The Identification and Dimension Reduction Problem in Missing Data Analysis


Student thesis: Doctoral Thesis

View graph of relations


Related Research Unit(s)


Awarding Institution
Award date14 Jul 2021


In this dissertation, we focus on three topics under missing data framework: (1) the identification problem under nonignorable missing covariates case; (2) the parameter estimation based on dimension reduction under the estimating equation framework with data missing at random; (3) the low dimensional structure recovery with nonignorable nonresponse.

In the first topic, some general sufficient conditions are given to solve the identification problem of observed likelihood and parameters of interest with nonignorable missing covariate data. Under these conditions, a semiparametric logistic model with a tilting parameter is adopted to model the missing mechanism.

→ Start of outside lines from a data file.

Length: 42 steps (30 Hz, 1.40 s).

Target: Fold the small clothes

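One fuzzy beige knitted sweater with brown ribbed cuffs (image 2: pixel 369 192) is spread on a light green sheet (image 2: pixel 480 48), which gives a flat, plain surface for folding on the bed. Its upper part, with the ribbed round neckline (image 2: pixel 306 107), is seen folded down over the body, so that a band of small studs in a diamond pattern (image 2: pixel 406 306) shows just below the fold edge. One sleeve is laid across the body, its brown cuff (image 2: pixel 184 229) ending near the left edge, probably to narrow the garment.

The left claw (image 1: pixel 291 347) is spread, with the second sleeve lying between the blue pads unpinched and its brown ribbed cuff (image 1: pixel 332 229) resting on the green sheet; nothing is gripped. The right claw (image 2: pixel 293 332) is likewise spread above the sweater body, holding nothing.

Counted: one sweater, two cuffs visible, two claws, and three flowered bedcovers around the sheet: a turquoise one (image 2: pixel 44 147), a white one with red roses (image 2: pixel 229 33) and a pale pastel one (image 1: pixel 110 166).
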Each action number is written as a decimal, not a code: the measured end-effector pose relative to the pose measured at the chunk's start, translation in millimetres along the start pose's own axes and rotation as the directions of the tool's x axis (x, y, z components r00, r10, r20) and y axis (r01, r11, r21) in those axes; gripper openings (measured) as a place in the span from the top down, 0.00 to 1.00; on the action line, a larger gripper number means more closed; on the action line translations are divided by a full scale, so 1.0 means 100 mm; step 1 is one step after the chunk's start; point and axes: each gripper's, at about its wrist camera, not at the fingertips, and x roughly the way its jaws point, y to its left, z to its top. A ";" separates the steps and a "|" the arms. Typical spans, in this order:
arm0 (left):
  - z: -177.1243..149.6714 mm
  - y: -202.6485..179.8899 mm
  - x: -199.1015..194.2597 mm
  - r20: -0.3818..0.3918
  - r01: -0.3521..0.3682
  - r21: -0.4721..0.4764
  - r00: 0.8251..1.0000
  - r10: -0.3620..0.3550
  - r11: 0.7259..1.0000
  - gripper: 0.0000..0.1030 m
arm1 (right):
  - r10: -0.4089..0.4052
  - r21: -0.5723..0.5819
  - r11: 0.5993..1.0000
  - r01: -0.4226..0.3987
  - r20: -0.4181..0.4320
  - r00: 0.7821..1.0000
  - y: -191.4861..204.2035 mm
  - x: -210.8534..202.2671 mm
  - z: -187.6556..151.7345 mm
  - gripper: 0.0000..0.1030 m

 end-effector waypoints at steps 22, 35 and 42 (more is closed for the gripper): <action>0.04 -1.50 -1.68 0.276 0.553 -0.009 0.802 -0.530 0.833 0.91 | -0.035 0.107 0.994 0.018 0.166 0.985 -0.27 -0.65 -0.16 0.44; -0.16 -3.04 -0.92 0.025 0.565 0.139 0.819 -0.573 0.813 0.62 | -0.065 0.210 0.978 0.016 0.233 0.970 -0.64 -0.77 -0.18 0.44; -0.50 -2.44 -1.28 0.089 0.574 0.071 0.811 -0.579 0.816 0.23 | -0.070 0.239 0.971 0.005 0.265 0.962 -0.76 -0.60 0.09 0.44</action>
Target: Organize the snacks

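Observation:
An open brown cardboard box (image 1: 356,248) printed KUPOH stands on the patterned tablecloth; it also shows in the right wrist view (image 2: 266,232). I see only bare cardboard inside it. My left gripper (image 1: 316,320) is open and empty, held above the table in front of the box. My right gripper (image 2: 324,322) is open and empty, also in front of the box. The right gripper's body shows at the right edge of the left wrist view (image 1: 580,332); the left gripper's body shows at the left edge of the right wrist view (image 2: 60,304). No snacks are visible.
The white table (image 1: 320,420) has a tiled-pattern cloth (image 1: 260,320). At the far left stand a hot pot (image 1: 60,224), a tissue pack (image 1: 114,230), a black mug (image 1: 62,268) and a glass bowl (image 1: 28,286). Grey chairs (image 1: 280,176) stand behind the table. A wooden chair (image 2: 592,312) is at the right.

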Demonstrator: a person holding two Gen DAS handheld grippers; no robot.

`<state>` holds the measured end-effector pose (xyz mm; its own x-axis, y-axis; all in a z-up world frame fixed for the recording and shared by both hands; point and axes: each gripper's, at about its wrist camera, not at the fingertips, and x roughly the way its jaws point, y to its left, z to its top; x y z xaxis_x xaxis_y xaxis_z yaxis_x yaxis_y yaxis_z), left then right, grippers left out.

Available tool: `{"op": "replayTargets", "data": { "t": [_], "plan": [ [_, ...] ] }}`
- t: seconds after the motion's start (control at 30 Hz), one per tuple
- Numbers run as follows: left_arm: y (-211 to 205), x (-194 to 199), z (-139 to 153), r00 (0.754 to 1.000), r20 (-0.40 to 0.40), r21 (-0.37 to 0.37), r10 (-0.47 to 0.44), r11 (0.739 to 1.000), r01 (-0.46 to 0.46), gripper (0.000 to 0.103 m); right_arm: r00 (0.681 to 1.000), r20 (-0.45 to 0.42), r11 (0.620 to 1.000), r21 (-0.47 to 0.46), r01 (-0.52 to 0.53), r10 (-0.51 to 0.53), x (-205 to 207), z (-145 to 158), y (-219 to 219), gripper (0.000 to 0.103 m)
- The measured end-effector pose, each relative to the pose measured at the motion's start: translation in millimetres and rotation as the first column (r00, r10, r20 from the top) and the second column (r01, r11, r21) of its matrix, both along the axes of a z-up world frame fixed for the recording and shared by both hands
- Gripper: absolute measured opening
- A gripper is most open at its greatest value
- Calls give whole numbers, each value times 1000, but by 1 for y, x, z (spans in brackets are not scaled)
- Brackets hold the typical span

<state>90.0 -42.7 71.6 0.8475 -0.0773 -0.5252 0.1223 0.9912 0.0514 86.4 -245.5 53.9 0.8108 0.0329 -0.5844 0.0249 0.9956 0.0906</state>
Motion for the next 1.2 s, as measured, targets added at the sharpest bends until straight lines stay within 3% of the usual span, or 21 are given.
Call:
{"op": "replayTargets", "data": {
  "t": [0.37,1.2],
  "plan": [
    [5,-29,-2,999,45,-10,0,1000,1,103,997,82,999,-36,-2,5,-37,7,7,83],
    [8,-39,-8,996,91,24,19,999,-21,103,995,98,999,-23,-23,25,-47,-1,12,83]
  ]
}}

A generalized method of moments (GMM) with an imputed estimating equation is implemented to estimate all unknown parameters, including the parameters of interest and tilting parameter, simultaneously without the need for other independent surveys or a validation sample for estimating the unknown tilting parameter. The asymptotic properties of the proposed estimators are derived. We also prove that the proposed estimators based on the inverse probability weighted (IPW), augmented inverse probability weighted (AIPW), and estimating equation projection (EEP) methods have the same asymptotic efficiency when the tilting parameter is known or unknown. In the simulation studies, the finite sample performance of our methods is compared with some existing methods, which shows that our methods are more robust and effective.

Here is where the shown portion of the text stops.